Check possible name variations used
Your brick wall may just be something as simple as looking for the wrong name. Variations of last names and ancestors using middle names or even ‘nicknames’ can really complicate research, so be sure to check all manner of spelling options and possible variations. The ‘all in one’ search facility and phonetic search options on TheGenealogist helps enormously to find those people who may have used middle names or names easily misinterpreted on census documents- on TheGenealogist we can see an example of this with the records of a Benjamin Freke.
Search record results for Benjamin Freke on TheGenealogist
Know Your Geography
Even though you know that your ancestor lived on the same street, you may still be looking in the wrong county for your ancestor.

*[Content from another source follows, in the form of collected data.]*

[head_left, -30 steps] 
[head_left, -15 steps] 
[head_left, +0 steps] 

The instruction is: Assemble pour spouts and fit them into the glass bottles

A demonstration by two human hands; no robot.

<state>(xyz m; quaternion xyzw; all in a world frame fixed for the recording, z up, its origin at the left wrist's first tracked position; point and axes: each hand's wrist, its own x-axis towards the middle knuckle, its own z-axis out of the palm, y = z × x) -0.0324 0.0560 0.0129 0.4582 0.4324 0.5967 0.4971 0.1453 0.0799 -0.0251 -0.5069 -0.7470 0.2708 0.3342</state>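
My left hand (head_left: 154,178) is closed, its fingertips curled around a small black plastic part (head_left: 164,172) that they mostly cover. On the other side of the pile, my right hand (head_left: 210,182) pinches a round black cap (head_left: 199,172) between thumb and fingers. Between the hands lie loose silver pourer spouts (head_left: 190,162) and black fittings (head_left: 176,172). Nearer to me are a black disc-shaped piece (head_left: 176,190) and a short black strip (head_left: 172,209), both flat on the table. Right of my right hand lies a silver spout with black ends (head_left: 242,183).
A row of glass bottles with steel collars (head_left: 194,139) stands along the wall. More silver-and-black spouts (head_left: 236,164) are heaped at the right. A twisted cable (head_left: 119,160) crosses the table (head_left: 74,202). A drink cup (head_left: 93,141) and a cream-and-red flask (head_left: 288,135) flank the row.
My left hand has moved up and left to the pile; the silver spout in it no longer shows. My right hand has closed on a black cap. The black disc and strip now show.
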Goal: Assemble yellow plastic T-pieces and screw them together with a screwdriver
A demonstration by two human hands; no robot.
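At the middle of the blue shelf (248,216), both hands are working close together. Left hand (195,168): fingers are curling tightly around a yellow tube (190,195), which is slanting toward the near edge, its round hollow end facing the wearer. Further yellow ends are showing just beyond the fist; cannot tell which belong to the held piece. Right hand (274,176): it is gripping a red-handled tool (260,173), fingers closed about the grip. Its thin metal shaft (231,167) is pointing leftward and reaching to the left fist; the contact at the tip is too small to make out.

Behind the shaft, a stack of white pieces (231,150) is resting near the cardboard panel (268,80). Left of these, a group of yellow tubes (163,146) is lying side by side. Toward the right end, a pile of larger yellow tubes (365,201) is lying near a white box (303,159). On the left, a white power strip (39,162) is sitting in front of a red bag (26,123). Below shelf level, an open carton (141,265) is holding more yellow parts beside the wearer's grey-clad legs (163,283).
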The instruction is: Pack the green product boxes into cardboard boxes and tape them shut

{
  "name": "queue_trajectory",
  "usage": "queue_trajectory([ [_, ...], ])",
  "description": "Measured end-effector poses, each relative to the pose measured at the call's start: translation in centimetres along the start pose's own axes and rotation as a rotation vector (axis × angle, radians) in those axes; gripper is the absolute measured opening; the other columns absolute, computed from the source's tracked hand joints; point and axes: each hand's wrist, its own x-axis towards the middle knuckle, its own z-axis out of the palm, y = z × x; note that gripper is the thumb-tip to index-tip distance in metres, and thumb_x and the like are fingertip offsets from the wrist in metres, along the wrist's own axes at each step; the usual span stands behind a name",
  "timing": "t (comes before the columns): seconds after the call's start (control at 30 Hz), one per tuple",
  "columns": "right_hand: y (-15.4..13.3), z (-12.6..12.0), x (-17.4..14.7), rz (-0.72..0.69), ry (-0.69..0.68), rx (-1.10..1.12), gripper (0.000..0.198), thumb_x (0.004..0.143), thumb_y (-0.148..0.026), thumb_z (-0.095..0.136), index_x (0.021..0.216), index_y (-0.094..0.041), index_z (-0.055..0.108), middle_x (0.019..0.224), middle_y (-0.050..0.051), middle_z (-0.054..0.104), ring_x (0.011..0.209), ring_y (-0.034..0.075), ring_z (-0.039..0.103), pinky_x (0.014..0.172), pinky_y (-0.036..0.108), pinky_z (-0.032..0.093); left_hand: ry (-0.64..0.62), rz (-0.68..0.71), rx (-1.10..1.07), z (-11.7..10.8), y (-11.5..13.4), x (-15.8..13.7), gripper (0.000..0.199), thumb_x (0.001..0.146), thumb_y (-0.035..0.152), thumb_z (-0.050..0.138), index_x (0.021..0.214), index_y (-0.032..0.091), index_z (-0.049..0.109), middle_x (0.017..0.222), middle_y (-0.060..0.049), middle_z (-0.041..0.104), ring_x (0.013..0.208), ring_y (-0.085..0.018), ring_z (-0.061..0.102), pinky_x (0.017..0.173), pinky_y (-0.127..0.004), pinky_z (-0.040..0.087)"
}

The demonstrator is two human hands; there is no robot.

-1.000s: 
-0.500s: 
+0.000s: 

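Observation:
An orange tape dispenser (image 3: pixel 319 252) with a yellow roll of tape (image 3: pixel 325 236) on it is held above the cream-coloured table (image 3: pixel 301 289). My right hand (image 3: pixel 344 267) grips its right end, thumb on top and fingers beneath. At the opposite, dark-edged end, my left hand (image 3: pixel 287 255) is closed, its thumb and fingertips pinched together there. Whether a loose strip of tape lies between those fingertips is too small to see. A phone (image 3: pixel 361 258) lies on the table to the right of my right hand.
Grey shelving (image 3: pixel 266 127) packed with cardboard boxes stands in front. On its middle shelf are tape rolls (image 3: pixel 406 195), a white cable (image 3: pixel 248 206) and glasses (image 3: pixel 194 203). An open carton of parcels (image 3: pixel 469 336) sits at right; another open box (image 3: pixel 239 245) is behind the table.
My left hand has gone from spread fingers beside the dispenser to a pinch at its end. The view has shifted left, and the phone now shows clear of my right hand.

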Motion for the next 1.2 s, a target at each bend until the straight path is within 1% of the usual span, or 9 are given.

Town and county boundaries have been subject to change over time as populations grew or council boundaries changed. Keeping up with geographical changes can help break down those brick walls!
The many boundary changes and other changes to administrative areas mean that some local advice can save you a lot of time and frustration. The South West of England, as an example, has gone through a number of administrative changes over the years- such as the abolishment of the county of Avon in 1996. This created the authorities of Bath and North East Somerset, City of Bristol, North Somerset and South Gloucestershire. To the person unfamiliar with the local area, research can become very confusing but it highlights how boundaries in the UK have changed from time to time. It is always worth getting some local guidance from a local Family History Society for example, in the first instance.
Seek out help- there’s a number of sources available!
Fresh eyes and a fresh perspective can often see beyond brick walls, so try running your theories by other researchers. Use a specialist forum like – www.roots-forum.co.uk Post a query on a website ‘help’ forum such as www.thegenealogist.co.uk/forums Also, check with members of the local historical or genealogical society, they can possibly offer advice and guidance. Be sure to include what you already know, as well as what you’d like to know and which tactics and methods you’ve already tried so those helping you do not waste time duplicating effort.